DATA below:

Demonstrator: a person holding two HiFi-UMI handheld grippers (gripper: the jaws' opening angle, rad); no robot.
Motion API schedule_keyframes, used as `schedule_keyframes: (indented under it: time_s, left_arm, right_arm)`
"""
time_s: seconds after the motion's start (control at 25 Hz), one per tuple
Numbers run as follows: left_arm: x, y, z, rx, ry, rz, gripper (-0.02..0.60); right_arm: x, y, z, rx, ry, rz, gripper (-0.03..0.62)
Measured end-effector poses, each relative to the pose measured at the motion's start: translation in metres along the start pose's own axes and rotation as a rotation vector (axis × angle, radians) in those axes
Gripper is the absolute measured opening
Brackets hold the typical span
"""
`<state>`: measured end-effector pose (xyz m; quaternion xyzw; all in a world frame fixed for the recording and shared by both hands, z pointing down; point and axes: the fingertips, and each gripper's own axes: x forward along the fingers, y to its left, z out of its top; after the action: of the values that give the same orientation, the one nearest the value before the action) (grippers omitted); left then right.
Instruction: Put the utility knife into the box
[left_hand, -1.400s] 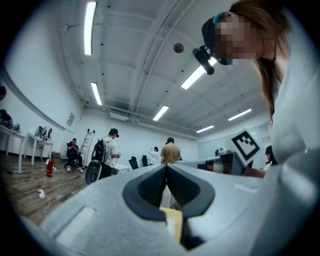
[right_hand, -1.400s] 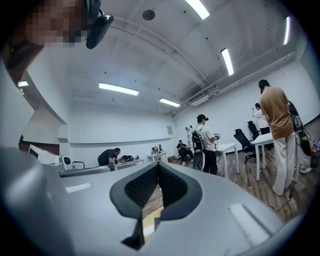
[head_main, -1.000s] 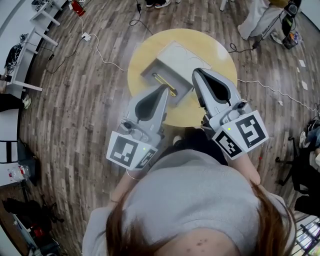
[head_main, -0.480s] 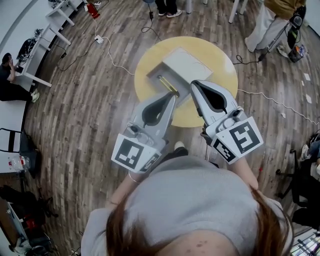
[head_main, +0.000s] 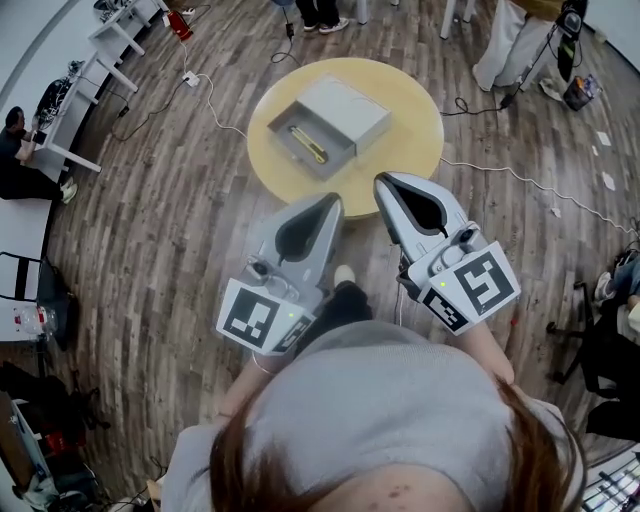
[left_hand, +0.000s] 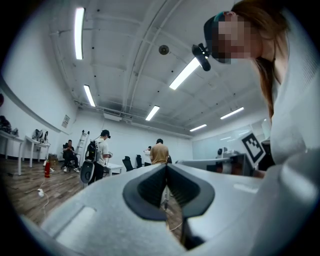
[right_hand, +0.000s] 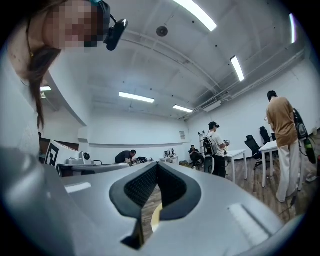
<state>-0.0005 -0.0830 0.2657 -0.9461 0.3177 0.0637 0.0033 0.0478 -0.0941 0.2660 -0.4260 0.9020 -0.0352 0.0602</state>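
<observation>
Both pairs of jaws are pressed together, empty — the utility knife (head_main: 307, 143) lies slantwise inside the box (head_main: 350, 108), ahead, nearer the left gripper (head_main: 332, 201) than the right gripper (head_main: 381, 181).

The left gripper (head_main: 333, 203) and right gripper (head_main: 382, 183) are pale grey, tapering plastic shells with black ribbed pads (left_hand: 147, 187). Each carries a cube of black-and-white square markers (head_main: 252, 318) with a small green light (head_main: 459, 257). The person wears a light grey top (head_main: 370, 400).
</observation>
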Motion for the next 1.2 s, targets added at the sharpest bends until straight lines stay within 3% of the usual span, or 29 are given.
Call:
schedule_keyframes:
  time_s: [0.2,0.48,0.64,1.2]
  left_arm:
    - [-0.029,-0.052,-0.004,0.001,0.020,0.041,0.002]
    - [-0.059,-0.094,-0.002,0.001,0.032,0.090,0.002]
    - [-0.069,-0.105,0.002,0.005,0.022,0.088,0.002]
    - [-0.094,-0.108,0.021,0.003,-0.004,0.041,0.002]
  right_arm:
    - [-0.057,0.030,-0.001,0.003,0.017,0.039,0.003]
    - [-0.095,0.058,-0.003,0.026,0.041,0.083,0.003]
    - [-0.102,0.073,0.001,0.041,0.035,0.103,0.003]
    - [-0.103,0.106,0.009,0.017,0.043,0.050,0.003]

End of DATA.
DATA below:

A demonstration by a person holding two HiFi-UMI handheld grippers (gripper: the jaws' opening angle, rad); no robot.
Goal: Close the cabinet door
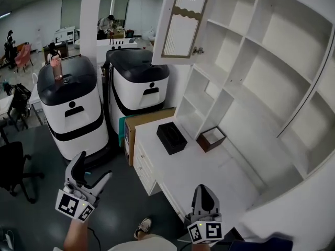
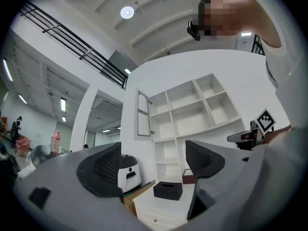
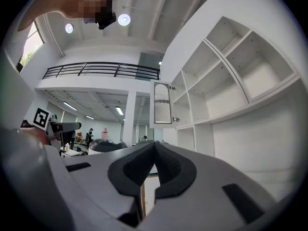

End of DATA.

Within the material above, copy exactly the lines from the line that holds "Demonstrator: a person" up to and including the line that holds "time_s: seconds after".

Demonstrator: a person holding two HiFi-UMI handheld grippers (gripper: the jaws' opening angle, rad); no robot.
Motion API schedule_keyframes, used as `schedule_keyframes: (indented under it: time_s, left_arm, right_arm)`
"""
time_s: seconds after the motion's start (control at 25 Hz), one per tuple

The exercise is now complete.